My DD, 5, keeps saying that she wishes she was thin and hates her fat tummy. Its been going on a while and we don't seem able to convince her that she is fine. The ridiculous thing is that she is very tall and slender (118cm I think) - but has a little pot belly sometimes. We tell her she is lovely (obviously I think she is gorgeous, and its breaking my heart that she is even thinking about this already) and just right and even if she were fat it doesn't matter as looks are not important. I know we shouldn't react. But i am winding myself up into believing that this is the begining of an eating disorder and we are living in fear of her making a link between food and body shape. She is a very orderly little thing and bright and likes things to be under control all of which makes me convinced that food is going to become a bigger and bigger issue.
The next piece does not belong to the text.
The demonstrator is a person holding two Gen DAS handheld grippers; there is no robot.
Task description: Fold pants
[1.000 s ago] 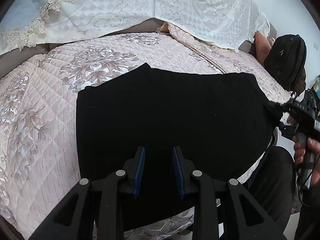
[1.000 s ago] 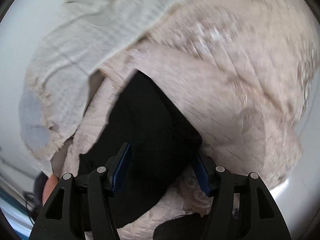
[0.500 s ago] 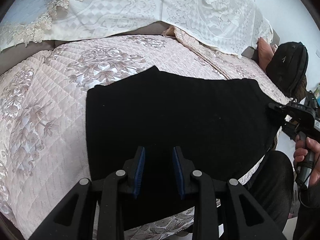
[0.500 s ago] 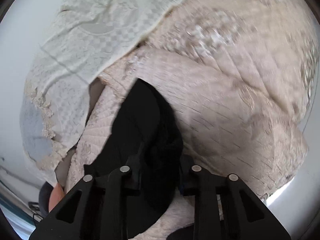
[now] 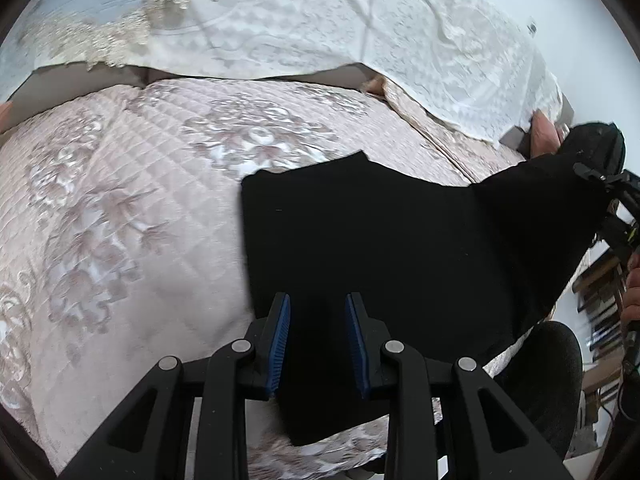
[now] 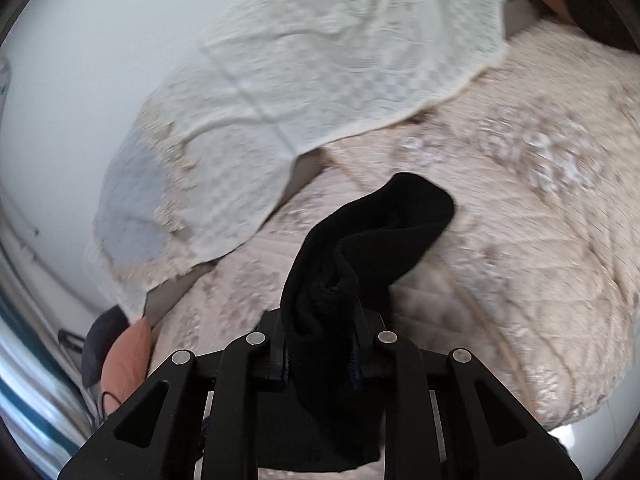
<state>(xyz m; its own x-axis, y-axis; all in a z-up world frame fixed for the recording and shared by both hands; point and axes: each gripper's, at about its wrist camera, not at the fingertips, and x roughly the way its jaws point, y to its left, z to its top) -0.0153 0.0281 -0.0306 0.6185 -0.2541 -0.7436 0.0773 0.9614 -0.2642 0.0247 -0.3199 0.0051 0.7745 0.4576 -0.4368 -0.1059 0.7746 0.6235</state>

She is also not a great eater and supper is becoming more and more of an issue and I really want to sort this so that we are not making food a problem. We have always encouraged her to eat to be strong and healthy and help her brain grow and she responds well to that kind of thing (she likes the science of what food does to your body).She eats best when her Dad is there and we all sit down for a meal - but this isn't viable in the week. When its just me we end up fighting, counting mouthfuls and finally me feeding her.
So:
- Can any one help me with positive reinforcement and pride in her shape and the way she is?
- What are your strategies for getting them to eat well?
BTW I am fine about my body and have a pretty positive body image, I have always been lucky and can eat what I like and don't really care what shape i am. She however doesn't like my post baby tummy and has pointed it out several times saying yuck its fat. Where is this coming from?